> Exercise:
Apart from the images, repeat the data below exactly as written.
▬▬▬▬▬▬
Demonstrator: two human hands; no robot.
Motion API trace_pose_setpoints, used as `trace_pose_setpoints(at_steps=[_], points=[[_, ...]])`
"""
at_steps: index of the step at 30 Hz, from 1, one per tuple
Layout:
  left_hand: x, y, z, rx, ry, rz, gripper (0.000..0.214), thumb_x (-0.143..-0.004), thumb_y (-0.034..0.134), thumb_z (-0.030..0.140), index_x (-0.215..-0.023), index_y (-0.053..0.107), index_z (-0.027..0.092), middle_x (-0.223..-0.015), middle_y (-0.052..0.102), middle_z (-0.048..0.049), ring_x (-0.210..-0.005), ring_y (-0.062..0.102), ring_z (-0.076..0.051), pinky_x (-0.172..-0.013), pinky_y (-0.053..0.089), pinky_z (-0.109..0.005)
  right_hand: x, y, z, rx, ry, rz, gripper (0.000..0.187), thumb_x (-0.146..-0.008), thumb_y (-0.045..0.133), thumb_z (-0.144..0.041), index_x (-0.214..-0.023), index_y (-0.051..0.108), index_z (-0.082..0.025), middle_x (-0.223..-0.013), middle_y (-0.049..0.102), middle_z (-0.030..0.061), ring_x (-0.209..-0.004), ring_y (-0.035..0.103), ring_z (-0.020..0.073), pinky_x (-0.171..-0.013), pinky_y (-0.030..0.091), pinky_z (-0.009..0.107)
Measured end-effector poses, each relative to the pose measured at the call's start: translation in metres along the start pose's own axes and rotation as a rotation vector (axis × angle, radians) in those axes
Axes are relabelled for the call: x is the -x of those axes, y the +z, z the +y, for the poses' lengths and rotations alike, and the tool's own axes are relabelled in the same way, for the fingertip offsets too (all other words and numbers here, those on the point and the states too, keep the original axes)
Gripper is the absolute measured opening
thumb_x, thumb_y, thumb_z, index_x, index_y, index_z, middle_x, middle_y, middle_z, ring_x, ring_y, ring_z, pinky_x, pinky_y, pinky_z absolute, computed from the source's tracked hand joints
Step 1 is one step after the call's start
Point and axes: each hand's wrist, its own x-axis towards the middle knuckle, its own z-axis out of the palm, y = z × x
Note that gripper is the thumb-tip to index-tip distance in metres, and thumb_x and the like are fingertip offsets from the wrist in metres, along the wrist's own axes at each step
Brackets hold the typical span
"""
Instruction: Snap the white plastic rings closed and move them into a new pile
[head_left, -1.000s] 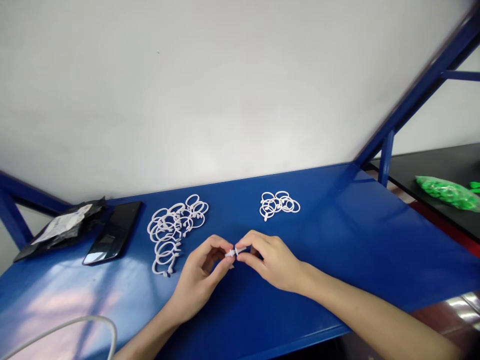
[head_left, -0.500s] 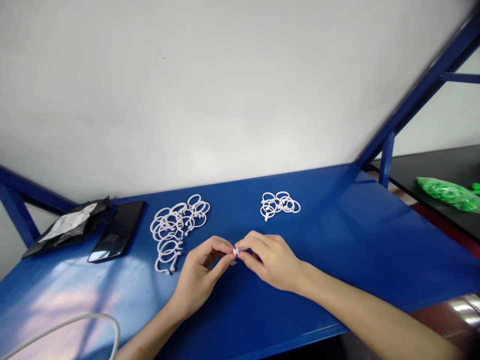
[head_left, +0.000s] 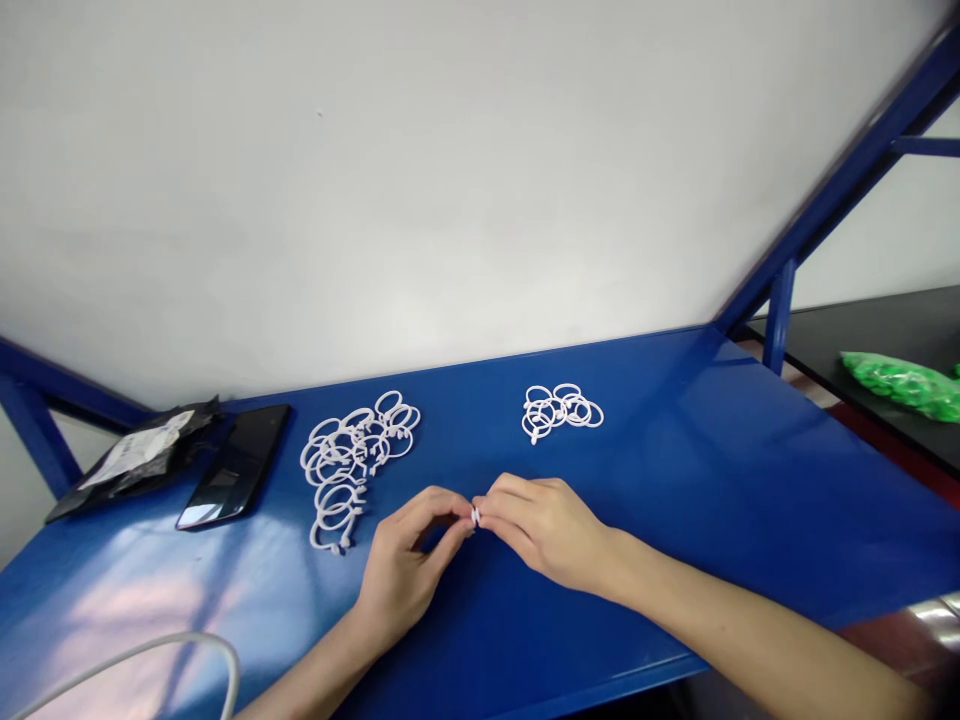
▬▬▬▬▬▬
> Output below:
Demonstrator: two human hands; no robot.
Motion API trace_pose_setpoints, used as `trace_pose_setpoints(at_steps=[_], points=[[_, ...]])`
"""
at_steps: index of the step at 30 Hz, from 1, one per tuple
Layout:
  left_hand: x, y, z, rx, ry, rz, gripper (0.000..0.214), thumb_x (-0.143..-0.004), thumb_y (-0.034..0.134), thumb_z (-0.030..0.140), index_x (-0.215..-0.023), index_y (-0.053..0.107), index_z (-0.027..0.092), middle_x (-0.223..-0.015), middle_y (-0.052..0.102), middle_z (-0.048..0.049), ring_x (-0.210..-0.005), ring_y (-0.062..0.102), ring_z (-0.076..0.051), pinky_x (-0.172..-0.013), pinky_y (-0.053..0.089), pinky_z (-0.109..0.005)
  right_hand: x, y, z, rx, ry, rz, gripper (0.000..0.187), thumb_x (-0.146..-0.008), thumb_y (-0.045..0.133), thumb_z (-0.144..0.041), index_x (-0.214..-0.023), index_y (-0.051..0.108), index_z (-0.082..0.025), middle_x (-0.223..-0.013), middle_y (-0.049..0.102), middle_z (-0.030..0.061), ring_x (-0.209..-0.004), ring_y (-0.035..0.103), ring_z (-0.020..0.073), pinky_x (-0.171..-0.013), pinky_y (-0.030..0.091), pinky_z (-0.009..0.107)
Measured end-effector poses, each relative to the pose measured at the call's start: translation in metres along the start pose's own axes and rotation as a rotation vector (axis × angle, radians) in those axes
Axes are relabelled for the call: x is the -x of those axes, y the +z, z the +y, for the poses' lengths and rotations alike, and the tool's own axes are relabelled in the same way, for the fingertip offsets too (all other words and numbers here, those on the point and the states too, keep the original axes)
Gripper is the absolute measured opening
thumb_x, thumb_y, thumb_z, index_x, index_y, index_z, middle_x, middle_y, middle_z, ring_x, ring_y, ring_z, pinky_x, pinky_y, pinky_z absolute, computed from the source's tracked hand joints
Step 1 is one step after the call's start
Point and axes: each hand's wrist, its own x-axis towards the middle knuckle, its own z-axis out of the palm, y = z × x
Note that gripper is the thumb-tip to index-tip distance in metres, and thumb_x and the like are fingertip offsets from the wrist in metres, along the wrist's own axes at each step
Brackets hold the typical span
"""
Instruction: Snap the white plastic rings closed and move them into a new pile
[head_left, -1.000s] 
[head_left, -0.500s] 
[head_left, +0.000s] 

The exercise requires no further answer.